Task:
Copy all the lines of the data that include the word "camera".

------ Supplied data ------

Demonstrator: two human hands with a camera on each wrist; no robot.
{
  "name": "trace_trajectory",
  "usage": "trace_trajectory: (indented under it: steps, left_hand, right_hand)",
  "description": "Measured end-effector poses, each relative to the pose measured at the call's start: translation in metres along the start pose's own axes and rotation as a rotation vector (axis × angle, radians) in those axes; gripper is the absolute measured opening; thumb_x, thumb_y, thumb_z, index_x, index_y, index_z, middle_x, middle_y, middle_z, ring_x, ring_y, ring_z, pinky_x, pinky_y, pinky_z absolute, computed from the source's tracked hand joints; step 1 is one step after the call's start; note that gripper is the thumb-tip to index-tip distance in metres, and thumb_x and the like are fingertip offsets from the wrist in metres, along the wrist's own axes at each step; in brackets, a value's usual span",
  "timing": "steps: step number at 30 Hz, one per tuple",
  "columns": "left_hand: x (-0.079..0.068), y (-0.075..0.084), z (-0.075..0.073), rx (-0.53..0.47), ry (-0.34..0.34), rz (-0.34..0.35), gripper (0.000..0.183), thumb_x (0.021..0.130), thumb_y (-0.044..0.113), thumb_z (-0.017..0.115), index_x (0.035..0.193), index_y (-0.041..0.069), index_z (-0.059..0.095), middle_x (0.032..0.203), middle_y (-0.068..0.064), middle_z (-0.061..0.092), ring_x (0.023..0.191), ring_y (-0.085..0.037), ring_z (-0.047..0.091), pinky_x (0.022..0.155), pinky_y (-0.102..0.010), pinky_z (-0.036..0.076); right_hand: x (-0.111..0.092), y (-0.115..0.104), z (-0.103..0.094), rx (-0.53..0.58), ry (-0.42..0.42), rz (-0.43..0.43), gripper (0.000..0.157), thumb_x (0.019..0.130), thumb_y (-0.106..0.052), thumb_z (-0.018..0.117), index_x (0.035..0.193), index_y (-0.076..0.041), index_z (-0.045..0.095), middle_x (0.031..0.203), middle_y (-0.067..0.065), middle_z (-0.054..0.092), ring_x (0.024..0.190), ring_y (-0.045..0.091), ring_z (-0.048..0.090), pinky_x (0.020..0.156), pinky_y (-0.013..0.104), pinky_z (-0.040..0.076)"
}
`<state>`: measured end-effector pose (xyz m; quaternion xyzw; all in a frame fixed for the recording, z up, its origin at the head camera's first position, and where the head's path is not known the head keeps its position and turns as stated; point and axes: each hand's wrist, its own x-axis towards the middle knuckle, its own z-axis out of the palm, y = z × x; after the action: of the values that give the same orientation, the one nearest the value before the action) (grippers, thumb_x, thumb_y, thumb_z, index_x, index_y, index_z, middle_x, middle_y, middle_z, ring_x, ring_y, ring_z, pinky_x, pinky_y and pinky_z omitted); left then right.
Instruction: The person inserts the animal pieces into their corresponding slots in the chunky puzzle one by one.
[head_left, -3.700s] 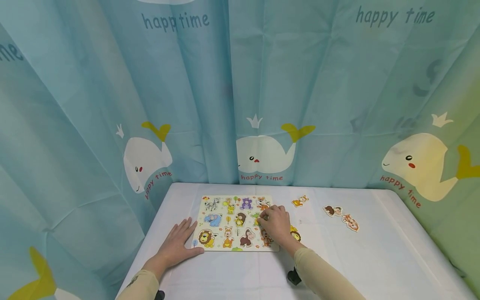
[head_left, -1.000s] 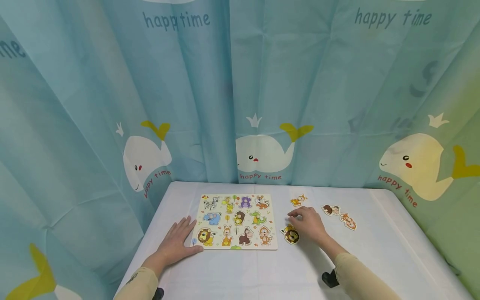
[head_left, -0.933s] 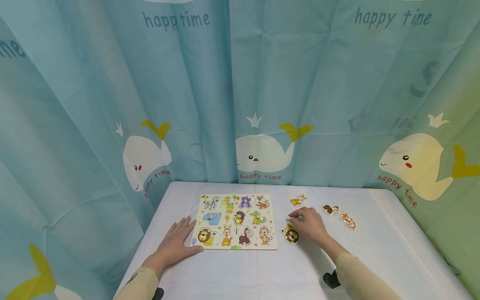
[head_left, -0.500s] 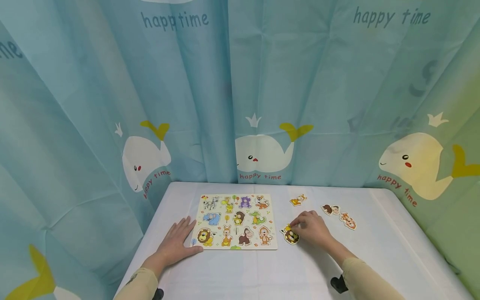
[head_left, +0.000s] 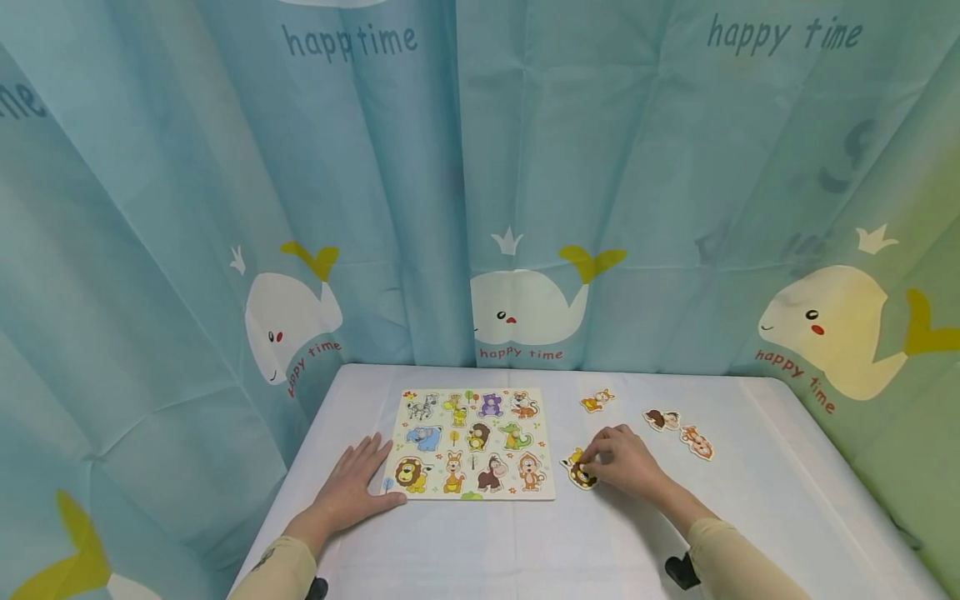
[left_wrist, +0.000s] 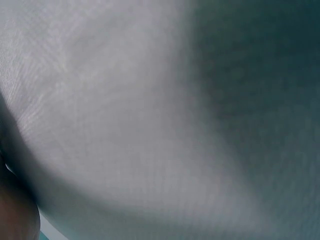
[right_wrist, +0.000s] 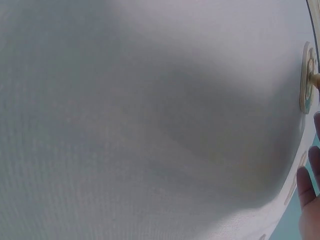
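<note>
A flat puzzle board (head_left: 546,454) with rows of animal pictures lies on the white-covered table. My left hand (head_left: 351,485) rests with straight, spread fingers along its left edge, the thumb at the lower left corner. Just right of the board lies a lion puzzle piece (head_left: 576,478), its mane partly behind my fingers. With thumb and index finger my right hand (head_left: 628,462) pinches it from above. At the right edge of the right wrist view, that piece (right_wrist: 305,85) shows a small knob at my fingertips. The left wrist view holds mostly blurred cloth.
Behind the right hand lies a kangaroo puzzle piece (head_left: 597,401). Farther right, a gorilla piece (head_left: 660,420) and a monkey piece (head_left: 697,442) lie close together. A blue curtain (head_left: 420,208) with whale prints hangs behind the table (head_left: 757,500).
My right hand has left the crocodile picture on the board and moved right, then down onto the lion piece, where its fingertips have closed. The left hand has stayed at the board's edge.
</note>
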<state>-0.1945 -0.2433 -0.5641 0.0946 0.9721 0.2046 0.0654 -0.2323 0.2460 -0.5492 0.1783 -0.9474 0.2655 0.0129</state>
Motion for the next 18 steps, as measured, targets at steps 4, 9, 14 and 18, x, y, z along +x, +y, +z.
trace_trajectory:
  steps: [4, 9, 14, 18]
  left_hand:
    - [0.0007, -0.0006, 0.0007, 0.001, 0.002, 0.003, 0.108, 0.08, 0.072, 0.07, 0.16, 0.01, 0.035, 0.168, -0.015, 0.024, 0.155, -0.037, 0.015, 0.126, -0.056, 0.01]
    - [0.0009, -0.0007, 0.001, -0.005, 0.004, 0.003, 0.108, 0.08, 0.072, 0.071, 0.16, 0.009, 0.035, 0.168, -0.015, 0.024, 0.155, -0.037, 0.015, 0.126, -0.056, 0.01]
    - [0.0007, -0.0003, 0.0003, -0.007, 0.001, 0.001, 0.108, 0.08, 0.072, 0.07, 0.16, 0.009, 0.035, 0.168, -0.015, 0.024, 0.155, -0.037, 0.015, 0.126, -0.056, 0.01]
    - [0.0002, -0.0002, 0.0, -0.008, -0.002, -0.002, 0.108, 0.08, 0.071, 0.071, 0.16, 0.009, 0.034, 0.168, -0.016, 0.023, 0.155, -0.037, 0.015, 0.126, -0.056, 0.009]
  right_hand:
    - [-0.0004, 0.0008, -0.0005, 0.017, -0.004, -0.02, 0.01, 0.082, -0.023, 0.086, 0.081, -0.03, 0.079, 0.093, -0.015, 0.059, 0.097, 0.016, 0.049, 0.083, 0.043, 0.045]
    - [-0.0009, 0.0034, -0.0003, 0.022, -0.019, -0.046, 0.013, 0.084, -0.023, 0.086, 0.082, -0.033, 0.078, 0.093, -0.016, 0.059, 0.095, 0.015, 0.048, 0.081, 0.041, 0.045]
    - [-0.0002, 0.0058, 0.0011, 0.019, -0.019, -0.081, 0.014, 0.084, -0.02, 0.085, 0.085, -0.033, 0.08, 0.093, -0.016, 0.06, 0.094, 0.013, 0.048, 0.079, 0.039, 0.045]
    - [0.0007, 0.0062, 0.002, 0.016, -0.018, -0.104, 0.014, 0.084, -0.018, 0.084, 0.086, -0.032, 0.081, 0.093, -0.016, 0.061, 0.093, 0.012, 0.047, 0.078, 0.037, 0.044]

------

Response to the task:
Demonstrator: two human hands with a camera on each wrist; no robot.
`<state>`: measured end-effector pose (xyz m; quaternion xyzw; all in a frame fixed for the recording, z up, its origin at the head camera's first position, and where the head's path is not known the head keeps its position and turns as stated; point and axes: each hand's wrist, its own x-axis towards the middle knuckle, its own z-axis out of the palm, y = z × x; after the action: of the values that give the same orientation, the one nearest the value before the action) (grippers, thumb_x, thumb_y, thumb_z, index_x, index_y, index_z, middle_x, middle_y, middle_z, ring_x, ring_y, ring_z, pinky_x, pinky_y and pinky_z omitted); left then right.

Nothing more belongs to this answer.